### PROBLEM DESCRIPTION
The entries below hold a line with "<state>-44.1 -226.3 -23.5" and a line with "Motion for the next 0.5". Return those lines and all that lie between them, exactly and only.

### SUPPLIED MATERIAL

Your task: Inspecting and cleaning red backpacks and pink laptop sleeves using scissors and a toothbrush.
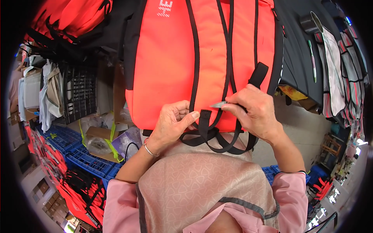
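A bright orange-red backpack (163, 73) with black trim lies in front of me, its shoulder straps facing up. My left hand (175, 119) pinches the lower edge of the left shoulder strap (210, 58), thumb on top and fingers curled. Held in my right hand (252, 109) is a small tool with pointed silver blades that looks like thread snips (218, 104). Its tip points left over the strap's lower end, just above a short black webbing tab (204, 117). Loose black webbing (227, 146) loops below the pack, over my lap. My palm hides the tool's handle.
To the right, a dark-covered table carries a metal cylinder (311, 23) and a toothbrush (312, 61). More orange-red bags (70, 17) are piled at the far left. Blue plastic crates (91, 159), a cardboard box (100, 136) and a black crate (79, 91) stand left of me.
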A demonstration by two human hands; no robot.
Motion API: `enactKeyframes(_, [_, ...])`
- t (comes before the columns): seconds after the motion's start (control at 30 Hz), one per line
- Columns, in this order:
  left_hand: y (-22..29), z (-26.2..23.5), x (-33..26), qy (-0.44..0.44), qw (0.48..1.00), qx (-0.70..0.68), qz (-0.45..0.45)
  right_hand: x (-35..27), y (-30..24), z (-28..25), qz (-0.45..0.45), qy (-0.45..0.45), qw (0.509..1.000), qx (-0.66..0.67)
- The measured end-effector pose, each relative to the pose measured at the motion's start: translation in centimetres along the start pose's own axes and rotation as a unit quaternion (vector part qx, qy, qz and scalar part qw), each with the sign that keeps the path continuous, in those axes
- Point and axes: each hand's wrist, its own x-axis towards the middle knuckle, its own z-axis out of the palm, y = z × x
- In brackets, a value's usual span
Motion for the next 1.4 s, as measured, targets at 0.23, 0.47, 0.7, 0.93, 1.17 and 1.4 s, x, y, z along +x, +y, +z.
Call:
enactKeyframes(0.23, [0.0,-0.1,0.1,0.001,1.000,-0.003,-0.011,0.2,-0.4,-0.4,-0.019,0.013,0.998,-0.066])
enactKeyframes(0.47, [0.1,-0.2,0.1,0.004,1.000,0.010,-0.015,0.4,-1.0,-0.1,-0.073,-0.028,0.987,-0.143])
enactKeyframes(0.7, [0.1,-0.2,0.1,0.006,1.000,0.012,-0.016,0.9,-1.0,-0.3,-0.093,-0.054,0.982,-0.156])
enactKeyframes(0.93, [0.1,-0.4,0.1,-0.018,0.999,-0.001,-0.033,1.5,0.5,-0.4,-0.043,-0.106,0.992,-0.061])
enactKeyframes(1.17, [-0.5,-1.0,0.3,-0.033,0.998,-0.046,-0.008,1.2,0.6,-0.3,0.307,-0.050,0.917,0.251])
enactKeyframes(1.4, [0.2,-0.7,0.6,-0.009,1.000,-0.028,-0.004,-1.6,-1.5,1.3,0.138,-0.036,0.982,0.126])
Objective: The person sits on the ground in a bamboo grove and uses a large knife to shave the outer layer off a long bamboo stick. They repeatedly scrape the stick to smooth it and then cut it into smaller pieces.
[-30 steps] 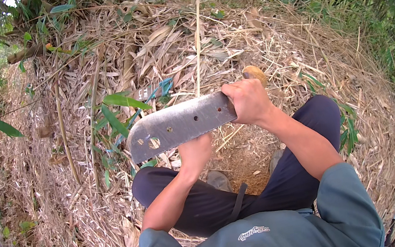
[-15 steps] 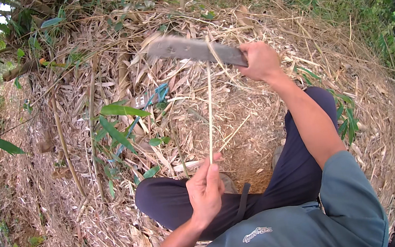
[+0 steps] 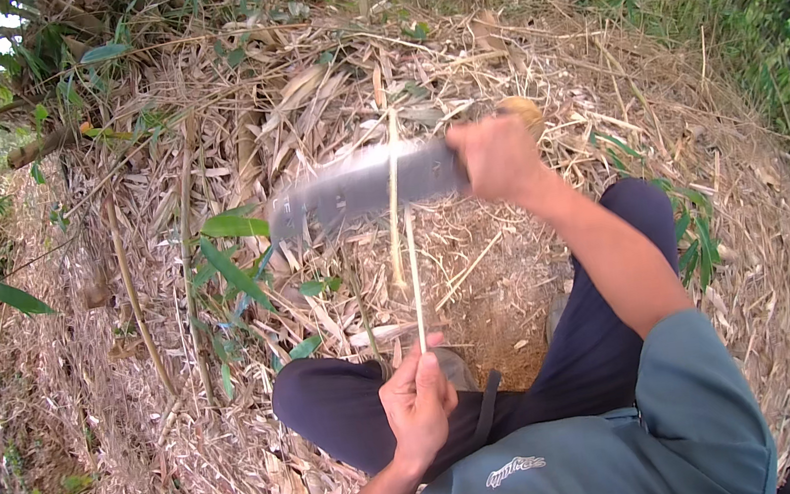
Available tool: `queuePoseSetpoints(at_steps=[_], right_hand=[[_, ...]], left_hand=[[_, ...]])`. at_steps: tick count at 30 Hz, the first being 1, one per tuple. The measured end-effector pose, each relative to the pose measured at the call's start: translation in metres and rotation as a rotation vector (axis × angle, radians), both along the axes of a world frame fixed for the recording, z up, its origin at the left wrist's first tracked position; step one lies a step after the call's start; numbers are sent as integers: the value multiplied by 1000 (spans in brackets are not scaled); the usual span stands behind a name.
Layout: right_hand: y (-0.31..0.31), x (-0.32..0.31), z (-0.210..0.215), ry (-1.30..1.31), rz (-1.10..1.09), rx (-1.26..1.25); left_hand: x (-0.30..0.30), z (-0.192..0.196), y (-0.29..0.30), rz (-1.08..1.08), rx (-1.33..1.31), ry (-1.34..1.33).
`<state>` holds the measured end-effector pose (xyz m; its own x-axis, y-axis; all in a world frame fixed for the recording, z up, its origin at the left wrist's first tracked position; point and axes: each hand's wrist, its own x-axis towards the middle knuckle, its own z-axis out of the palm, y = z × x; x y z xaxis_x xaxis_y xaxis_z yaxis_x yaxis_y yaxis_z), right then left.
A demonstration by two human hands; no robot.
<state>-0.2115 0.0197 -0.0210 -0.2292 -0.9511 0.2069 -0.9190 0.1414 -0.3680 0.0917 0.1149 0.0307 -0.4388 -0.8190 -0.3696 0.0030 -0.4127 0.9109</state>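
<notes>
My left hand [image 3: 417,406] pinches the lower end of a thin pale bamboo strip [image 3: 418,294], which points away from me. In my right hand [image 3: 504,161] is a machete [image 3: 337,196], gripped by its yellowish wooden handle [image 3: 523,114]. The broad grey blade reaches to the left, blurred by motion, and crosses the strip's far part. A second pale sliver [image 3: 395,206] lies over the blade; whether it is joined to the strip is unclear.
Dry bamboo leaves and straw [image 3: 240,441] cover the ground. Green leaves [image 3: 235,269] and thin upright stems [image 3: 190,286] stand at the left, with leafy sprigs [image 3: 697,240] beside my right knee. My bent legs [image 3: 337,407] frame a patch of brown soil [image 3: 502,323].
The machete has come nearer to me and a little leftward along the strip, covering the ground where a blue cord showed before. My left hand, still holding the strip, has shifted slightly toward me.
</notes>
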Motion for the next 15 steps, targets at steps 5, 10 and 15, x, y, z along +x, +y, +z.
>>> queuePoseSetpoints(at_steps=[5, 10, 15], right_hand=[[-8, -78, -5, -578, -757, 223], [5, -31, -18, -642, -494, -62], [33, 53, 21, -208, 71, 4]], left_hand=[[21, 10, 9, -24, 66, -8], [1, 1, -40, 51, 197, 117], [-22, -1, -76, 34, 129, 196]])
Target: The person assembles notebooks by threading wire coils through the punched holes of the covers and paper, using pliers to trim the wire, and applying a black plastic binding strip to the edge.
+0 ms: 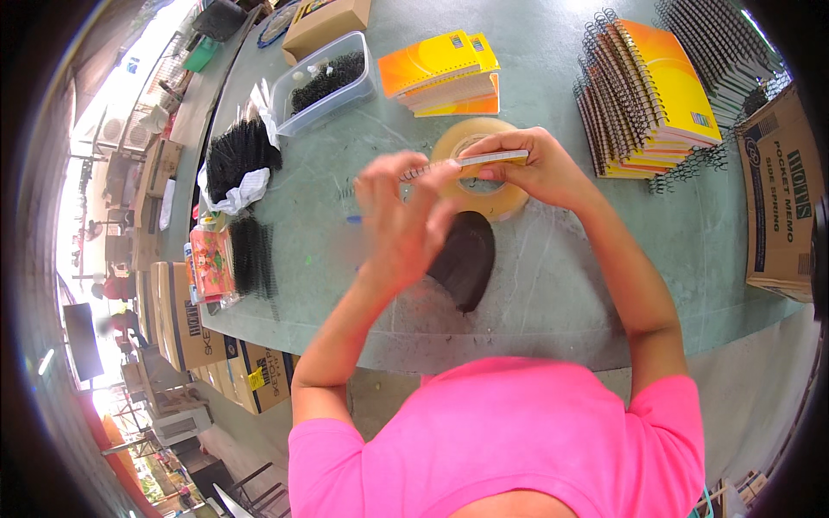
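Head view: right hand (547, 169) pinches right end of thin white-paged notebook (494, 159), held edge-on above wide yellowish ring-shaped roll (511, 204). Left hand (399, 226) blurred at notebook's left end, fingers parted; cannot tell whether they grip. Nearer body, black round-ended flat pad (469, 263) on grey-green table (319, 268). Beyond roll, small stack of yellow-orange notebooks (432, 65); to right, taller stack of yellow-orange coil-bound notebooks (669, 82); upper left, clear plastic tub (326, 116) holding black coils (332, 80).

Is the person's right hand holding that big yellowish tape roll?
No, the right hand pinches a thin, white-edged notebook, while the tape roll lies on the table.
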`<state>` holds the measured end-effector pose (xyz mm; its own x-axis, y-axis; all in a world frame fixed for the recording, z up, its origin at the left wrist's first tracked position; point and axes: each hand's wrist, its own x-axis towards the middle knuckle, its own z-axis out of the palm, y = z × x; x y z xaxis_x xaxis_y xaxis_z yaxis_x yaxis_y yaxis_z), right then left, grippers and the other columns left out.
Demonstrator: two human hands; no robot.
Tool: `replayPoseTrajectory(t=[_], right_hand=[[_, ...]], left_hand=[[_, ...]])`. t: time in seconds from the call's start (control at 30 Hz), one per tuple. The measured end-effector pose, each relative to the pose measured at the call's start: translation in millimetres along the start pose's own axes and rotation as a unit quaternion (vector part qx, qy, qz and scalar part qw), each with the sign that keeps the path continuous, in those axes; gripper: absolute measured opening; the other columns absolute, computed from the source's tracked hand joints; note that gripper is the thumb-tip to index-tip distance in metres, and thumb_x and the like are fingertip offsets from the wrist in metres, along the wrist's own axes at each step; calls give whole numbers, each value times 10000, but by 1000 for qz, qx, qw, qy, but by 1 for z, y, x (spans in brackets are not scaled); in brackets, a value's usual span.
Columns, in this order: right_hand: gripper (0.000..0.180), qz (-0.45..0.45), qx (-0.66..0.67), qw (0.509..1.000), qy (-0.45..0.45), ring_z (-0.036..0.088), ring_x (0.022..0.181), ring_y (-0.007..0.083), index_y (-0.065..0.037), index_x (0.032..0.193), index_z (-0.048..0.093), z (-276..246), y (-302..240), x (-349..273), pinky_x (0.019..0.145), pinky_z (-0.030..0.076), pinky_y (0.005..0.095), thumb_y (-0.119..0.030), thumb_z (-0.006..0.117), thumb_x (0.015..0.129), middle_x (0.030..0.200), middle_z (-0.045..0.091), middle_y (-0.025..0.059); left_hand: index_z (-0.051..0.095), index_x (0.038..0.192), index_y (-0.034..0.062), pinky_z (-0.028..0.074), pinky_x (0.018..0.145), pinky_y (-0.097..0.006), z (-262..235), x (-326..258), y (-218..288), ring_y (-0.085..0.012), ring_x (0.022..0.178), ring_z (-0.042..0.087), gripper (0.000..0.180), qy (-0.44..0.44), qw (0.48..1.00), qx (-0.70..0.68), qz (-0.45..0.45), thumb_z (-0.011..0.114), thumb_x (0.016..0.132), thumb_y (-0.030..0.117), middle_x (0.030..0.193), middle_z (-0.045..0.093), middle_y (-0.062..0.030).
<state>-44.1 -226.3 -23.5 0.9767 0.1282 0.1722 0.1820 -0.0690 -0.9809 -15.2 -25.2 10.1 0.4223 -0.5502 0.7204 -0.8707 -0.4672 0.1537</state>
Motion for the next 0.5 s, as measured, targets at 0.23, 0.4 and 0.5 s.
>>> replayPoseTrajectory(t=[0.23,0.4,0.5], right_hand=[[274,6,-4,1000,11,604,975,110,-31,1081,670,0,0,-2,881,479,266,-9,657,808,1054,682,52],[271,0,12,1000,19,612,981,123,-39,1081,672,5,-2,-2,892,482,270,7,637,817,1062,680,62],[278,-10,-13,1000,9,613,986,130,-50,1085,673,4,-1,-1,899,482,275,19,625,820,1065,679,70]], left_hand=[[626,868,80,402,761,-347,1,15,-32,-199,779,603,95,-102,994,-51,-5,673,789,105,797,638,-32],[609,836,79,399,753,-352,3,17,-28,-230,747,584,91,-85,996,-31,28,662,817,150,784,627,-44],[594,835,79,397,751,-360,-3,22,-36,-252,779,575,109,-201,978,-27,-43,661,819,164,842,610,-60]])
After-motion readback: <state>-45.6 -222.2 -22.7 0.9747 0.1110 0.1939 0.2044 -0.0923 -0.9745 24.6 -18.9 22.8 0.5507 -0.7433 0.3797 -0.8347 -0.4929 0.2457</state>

### RESPONSE AREA
<state>-44.1 -226.3 -23.5 0.9767 0.1282 0.1722 0.1820 -0.0690 -0.9809 -15.2 -25.2 10.1 0.4223 -0.5502 0.7204 -0.8707 -0.4672 0.1537</state>
Motion for the next 0.5 s, as measured, targets at 0.23, 0.4 and 0.5 s.

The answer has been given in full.